In a worsening trend of companies failing to meet their financial obligations, the country's domestic banks have witnessed an increase of up to 85 per cent in their bad loans since the beginning of the current fiscal. The sharp rise in bad loans for the banks comes at a time when the number of corporate debt restructuring (CDR) cases has also grown to record-high levels.
In the first two quarters of the current fiscal 2012-13,the banks referred a record number of 74 CDR cases, involving a total debt amount of Rs 40,000 crore, for restructuring.
At the same time, at least 35 banks have already reported an increase in their gross NPAs (Non-Performing Advances) from the levels recorded at the end of last fiscal, 2011-12, as per an analysis of the latest quarterly results announced by them.

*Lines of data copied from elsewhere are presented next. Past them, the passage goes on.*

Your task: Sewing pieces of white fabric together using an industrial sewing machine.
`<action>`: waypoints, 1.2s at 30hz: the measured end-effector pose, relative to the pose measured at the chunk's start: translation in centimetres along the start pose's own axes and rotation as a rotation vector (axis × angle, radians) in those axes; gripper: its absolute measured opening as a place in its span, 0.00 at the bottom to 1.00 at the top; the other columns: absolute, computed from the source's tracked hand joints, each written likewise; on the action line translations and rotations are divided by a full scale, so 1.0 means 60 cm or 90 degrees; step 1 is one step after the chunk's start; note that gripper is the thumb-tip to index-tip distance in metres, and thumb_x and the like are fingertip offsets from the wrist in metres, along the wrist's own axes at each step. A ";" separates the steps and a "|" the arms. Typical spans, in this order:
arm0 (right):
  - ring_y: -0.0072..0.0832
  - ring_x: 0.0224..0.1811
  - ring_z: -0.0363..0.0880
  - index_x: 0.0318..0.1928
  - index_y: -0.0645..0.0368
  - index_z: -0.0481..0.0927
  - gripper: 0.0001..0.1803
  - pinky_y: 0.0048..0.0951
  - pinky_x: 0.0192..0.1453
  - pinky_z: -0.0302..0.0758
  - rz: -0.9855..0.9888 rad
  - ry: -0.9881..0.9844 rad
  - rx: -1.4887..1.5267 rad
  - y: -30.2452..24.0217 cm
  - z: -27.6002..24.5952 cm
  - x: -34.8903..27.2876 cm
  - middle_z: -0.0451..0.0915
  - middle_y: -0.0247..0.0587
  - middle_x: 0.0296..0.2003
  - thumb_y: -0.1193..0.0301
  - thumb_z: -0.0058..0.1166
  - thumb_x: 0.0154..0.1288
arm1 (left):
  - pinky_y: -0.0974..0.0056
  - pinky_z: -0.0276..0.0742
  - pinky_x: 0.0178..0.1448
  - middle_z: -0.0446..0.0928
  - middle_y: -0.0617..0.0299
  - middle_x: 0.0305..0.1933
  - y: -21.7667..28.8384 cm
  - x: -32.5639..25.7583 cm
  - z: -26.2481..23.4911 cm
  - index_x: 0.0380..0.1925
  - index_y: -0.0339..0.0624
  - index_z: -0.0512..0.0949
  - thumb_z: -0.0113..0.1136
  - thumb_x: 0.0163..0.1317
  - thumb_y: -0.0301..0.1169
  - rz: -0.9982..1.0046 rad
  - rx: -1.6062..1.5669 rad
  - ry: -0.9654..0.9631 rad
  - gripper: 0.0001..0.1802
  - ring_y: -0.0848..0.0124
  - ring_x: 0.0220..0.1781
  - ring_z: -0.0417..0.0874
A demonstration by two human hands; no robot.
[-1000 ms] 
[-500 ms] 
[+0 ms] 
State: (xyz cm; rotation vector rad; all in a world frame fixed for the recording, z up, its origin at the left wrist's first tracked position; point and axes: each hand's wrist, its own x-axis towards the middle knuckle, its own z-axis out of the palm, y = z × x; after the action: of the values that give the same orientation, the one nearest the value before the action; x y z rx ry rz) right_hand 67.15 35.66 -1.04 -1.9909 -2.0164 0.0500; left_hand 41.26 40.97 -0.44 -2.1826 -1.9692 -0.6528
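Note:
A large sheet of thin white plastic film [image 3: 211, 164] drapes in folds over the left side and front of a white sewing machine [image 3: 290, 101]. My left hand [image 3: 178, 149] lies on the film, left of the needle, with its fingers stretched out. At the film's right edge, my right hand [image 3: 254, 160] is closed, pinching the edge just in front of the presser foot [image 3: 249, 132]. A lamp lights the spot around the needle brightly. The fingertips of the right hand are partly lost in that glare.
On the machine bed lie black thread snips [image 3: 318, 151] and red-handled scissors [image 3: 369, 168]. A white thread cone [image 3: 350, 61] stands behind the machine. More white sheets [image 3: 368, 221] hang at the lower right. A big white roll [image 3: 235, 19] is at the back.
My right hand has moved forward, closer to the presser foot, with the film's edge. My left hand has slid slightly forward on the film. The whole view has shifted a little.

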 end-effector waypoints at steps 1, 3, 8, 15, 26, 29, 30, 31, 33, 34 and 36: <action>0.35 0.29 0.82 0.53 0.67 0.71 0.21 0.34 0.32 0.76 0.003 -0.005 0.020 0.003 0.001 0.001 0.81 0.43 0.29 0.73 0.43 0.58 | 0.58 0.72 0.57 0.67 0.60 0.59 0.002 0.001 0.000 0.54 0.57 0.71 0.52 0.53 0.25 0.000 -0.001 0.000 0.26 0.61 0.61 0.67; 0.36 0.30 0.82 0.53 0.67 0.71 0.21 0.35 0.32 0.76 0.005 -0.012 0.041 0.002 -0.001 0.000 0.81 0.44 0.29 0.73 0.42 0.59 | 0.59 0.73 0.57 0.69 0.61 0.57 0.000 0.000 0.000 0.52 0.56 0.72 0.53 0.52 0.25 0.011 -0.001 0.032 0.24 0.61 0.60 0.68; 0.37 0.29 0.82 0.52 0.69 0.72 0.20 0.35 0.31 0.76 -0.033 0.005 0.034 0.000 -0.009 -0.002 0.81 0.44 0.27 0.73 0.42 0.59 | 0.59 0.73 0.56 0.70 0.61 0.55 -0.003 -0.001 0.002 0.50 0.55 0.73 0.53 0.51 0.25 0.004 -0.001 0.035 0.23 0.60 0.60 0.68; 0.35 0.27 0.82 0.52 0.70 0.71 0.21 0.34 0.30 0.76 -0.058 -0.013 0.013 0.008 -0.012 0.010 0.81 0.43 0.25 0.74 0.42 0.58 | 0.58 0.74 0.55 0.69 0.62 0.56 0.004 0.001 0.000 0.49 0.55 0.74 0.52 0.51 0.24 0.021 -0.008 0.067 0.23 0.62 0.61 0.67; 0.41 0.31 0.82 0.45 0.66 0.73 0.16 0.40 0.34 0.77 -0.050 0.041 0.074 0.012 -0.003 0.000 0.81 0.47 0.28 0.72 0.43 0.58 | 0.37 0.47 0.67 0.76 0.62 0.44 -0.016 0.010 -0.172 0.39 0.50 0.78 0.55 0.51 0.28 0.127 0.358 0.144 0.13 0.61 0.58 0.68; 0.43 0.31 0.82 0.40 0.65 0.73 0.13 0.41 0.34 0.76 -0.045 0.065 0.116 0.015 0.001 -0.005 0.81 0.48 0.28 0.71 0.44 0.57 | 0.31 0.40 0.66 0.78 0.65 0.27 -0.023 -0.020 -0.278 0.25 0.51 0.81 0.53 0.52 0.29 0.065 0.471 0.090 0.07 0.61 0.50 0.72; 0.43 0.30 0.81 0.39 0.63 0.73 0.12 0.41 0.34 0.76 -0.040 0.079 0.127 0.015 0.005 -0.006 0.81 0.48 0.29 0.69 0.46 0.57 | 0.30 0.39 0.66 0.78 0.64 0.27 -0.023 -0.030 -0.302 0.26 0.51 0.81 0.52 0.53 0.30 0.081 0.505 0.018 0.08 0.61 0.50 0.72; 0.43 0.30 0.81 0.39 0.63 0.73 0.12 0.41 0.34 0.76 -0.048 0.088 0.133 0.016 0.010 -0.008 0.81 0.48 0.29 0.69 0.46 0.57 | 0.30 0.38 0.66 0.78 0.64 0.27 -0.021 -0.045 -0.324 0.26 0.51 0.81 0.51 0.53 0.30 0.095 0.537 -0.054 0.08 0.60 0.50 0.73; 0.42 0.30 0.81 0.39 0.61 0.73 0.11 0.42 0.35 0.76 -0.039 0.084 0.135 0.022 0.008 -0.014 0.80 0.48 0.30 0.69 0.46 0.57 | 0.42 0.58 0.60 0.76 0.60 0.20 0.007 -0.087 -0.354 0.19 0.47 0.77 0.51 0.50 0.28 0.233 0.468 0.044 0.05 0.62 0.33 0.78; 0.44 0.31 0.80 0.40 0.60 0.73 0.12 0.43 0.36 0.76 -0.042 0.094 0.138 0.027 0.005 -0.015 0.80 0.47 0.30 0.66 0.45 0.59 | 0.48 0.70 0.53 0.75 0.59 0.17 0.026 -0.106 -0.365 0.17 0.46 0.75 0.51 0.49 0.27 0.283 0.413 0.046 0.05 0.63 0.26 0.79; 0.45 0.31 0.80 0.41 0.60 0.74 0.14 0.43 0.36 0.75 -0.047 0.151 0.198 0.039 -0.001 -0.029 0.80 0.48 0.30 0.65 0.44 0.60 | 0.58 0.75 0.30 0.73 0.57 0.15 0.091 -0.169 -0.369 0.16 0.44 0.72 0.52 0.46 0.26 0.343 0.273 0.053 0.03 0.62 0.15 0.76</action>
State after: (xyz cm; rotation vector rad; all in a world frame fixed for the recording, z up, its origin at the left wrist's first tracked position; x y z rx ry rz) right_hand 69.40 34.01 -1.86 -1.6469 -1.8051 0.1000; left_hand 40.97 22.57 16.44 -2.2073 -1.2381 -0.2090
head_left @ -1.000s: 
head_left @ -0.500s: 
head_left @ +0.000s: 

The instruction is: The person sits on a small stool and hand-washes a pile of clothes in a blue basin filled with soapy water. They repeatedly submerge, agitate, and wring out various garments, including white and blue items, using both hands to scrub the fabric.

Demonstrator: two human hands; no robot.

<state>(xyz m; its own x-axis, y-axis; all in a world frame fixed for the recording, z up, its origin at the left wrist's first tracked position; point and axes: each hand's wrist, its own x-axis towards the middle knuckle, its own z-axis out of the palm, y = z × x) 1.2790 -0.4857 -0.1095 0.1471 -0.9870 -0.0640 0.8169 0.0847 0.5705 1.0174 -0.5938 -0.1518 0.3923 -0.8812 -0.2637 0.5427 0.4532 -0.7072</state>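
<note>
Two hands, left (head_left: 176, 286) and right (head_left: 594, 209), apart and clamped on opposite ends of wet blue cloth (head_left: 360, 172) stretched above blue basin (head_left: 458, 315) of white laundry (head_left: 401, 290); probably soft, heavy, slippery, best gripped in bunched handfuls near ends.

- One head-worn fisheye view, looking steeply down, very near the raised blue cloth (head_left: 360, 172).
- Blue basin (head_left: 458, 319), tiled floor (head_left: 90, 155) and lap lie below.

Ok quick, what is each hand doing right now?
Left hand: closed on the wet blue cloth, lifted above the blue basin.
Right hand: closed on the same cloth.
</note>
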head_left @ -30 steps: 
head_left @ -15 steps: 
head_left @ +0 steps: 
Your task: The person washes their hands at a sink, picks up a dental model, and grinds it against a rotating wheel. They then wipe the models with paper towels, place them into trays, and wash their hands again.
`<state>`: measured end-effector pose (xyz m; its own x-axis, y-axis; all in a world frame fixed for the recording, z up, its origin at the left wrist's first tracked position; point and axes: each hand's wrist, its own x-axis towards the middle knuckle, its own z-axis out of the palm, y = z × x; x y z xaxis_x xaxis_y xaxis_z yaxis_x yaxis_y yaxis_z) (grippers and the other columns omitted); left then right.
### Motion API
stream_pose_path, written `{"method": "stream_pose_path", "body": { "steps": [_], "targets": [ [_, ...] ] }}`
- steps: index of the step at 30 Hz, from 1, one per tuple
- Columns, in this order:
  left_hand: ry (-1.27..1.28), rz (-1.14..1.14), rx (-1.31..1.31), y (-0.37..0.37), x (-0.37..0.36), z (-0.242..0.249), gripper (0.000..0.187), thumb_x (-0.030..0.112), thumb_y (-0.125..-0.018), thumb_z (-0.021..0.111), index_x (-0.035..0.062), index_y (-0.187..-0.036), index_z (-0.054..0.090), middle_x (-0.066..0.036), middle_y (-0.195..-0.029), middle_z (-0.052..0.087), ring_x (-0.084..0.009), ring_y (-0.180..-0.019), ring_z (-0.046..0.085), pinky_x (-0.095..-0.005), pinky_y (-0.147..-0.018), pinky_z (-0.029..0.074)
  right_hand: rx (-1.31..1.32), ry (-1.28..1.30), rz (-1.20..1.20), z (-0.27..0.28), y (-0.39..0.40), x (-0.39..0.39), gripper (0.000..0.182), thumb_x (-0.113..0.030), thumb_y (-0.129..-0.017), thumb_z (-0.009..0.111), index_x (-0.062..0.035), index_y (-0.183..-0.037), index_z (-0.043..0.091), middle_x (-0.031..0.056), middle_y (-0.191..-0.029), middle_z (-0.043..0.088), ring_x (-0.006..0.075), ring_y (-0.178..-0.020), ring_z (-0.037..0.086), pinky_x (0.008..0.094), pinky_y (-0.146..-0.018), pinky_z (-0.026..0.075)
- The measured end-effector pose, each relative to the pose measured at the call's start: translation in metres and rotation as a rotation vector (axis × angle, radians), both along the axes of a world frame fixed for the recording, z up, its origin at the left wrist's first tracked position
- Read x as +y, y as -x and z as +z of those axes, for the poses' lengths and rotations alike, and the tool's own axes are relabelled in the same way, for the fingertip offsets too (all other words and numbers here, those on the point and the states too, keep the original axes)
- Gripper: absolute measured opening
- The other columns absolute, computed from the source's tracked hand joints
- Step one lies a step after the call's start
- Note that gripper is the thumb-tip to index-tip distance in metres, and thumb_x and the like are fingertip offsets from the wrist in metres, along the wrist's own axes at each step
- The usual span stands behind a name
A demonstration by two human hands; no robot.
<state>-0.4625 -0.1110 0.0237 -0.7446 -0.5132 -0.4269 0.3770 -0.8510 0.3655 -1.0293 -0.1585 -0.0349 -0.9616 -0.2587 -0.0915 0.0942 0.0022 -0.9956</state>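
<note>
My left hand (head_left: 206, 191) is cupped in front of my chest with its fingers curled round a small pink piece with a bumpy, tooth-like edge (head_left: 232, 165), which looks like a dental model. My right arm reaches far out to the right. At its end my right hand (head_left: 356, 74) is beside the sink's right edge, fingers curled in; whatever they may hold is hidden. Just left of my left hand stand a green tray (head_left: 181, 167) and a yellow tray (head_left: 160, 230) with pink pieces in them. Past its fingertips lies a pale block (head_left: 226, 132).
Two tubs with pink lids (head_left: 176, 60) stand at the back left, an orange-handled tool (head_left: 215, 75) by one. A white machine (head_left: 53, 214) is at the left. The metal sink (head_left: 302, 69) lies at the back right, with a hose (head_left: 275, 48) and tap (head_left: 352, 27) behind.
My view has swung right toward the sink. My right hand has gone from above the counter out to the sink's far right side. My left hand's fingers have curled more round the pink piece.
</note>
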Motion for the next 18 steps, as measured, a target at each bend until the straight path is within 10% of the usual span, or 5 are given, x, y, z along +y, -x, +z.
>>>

The increase in gross NPAs has been as high as 60 per cent for lenders like PNB, Allahabad Bank and Lakshmi Vilas Bank, while the surge has been even higher for South Indian Bank (86 per cent) in the first half of current fiscal.
A few others like Bank of India, Indian Overseas Bank and Corporation Bank have also seen their bad loans grow by over 50 per cent in this period.
Collectively, these 35 banks have seen their gross NPAs grow by over 28 per cent or over Rs 32,000 crore in the first half of current fiscal, taking their total bad loans to Rs 1.47 lakh crore as on September 30, 2012, as per an analysis of financial results announced by the listed banks for the first two quarters of the current year.
The analysis does not include the foreign banks and unlisted domestic banks, as their figures were not available.
Incidentally, the collective gross NPA of these 35 banks at the end of first half of 2012-13 is higher than the total gross NPA at the end of last fiscal for the entire banking system, including foreign banks and unlisted domestic banks.
As per RBI data, the gross NPA for all the banks together in the country stood at Rs 1.42 lakh crore at March 31, 2012.